- **RECORDS PROVIDED**
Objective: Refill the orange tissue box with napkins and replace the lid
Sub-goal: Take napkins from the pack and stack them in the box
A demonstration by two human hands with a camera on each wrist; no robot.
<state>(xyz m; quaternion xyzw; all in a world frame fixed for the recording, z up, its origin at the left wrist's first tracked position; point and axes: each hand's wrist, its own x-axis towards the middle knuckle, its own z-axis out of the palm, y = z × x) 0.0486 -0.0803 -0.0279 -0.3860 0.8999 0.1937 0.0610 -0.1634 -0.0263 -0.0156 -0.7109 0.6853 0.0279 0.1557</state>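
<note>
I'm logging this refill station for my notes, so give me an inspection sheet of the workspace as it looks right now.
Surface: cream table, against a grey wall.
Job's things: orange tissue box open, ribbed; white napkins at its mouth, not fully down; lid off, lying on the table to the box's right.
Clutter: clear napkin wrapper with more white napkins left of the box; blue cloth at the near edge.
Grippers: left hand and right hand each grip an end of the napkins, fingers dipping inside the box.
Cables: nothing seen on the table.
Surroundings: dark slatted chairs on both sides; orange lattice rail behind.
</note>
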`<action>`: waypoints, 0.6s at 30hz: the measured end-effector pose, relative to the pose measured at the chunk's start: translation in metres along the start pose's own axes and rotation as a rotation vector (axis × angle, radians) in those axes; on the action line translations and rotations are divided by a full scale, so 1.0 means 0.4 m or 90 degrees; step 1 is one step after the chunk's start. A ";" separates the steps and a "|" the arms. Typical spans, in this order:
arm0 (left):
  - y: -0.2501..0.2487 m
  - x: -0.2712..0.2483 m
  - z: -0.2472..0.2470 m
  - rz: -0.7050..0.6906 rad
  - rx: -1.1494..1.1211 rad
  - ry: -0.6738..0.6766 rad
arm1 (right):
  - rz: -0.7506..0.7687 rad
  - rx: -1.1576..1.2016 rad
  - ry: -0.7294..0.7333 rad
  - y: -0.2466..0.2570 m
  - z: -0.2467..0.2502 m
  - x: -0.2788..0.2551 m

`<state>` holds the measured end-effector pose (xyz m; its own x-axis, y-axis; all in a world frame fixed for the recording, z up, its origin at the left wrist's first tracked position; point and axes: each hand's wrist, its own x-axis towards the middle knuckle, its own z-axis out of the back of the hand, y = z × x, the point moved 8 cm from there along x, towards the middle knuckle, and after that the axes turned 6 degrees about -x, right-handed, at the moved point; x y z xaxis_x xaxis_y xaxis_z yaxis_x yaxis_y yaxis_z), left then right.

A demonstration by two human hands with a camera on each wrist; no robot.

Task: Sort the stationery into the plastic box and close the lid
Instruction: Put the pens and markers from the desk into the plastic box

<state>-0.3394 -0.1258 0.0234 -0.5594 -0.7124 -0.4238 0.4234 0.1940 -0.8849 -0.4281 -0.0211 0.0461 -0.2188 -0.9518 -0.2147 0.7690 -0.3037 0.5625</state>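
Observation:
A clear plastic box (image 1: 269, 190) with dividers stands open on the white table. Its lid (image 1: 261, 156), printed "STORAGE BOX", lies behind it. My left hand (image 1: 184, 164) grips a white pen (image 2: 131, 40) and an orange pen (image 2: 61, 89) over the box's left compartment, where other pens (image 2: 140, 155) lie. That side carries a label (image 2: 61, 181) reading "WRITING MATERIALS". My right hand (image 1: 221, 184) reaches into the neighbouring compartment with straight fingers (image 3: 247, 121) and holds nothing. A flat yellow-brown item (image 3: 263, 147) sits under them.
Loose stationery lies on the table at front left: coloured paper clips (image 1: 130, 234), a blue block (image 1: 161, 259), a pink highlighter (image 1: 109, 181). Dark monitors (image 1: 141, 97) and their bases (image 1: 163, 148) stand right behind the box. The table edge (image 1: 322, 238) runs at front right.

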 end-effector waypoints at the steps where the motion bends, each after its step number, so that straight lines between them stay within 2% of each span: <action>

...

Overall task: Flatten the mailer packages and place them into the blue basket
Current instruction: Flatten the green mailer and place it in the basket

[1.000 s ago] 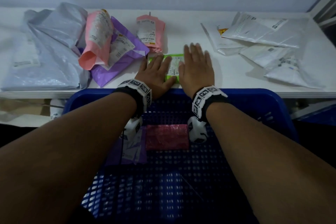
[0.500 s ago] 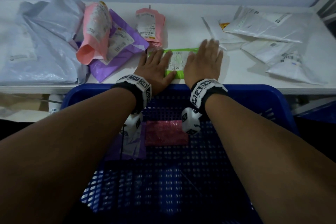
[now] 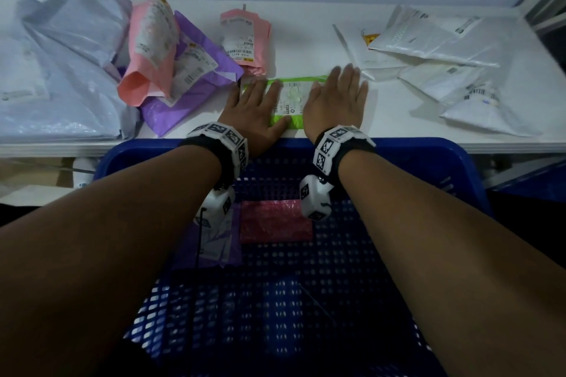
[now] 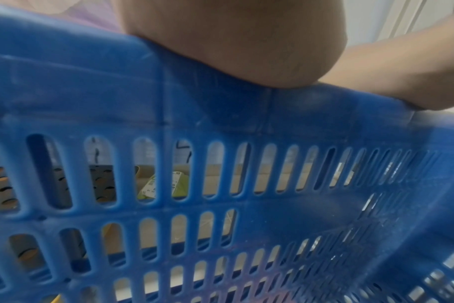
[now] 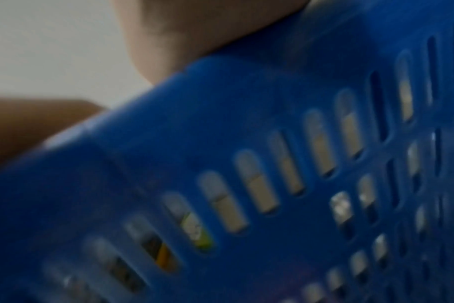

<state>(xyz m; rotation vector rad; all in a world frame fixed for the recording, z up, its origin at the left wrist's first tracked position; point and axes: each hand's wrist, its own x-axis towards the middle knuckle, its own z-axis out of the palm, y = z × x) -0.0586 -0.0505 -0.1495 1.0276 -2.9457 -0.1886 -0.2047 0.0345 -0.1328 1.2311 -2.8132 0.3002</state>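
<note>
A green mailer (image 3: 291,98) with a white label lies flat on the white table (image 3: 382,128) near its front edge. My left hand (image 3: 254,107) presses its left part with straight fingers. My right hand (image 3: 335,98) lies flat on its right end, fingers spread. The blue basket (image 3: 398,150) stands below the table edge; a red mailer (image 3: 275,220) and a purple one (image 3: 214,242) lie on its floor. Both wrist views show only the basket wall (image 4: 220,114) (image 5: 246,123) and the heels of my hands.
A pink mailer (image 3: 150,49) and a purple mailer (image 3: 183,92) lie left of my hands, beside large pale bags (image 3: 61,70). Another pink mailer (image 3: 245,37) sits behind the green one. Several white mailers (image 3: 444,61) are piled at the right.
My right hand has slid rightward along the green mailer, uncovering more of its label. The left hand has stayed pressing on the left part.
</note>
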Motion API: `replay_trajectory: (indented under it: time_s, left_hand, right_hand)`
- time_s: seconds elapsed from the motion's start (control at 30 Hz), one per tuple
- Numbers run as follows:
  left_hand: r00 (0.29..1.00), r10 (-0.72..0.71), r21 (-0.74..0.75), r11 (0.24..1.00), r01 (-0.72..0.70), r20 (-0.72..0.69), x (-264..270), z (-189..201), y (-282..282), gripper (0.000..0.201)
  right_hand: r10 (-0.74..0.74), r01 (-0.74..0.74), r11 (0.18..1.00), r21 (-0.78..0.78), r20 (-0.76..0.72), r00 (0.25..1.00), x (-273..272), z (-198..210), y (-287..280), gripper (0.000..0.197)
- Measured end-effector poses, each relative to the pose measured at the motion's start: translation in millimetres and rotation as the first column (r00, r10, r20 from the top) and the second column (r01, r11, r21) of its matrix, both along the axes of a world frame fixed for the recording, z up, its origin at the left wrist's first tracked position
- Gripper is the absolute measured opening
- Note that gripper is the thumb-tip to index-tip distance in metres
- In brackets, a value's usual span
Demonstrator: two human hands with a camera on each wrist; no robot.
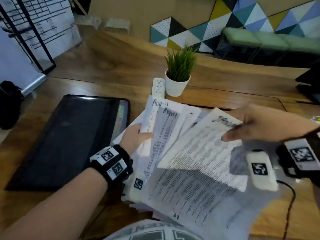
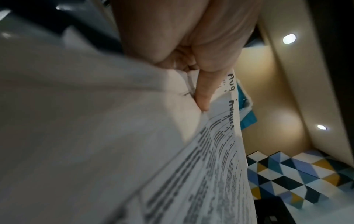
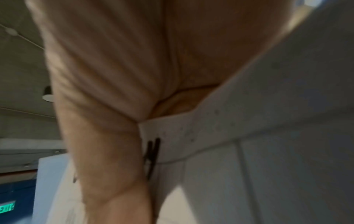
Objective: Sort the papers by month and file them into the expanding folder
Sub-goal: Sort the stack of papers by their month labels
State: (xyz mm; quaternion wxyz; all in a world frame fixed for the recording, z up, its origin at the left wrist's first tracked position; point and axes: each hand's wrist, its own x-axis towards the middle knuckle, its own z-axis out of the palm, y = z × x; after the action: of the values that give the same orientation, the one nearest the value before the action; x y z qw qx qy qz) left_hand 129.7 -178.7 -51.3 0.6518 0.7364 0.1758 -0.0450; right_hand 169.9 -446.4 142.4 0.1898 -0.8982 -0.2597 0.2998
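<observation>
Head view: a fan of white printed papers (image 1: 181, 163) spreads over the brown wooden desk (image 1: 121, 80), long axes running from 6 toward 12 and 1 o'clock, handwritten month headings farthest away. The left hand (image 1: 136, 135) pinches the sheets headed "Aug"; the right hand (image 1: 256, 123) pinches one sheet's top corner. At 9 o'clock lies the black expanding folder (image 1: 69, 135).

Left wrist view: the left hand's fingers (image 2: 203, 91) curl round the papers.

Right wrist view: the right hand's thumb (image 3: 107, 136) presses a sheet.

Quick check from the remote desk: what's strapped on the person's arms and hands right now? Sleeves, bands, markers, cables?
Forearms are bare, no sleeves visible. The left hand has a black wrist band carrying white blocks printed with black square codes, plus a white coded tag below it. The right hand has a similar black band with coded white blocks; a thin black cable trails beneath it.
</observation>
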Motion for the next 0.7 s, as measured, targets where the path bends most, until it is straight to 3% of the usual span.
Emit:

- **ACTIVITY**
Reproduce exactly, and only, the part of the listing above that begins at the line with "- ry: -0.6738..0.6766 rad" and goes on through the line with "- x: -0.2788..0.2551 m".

- **COMPLETED TASK**
  - ry: -0.6738..0.6766 rad
arm1 (right):
  - rz: -0.7506..0.7687 rad
  - rx: -1.1576..1.2016 rad
  - ry: -0.7294..0.7333 rad
  - y: -0.2466..0.2570 m
  - z: -0.2467..0.2502 m
  - x: -0.2788..0.2551 m

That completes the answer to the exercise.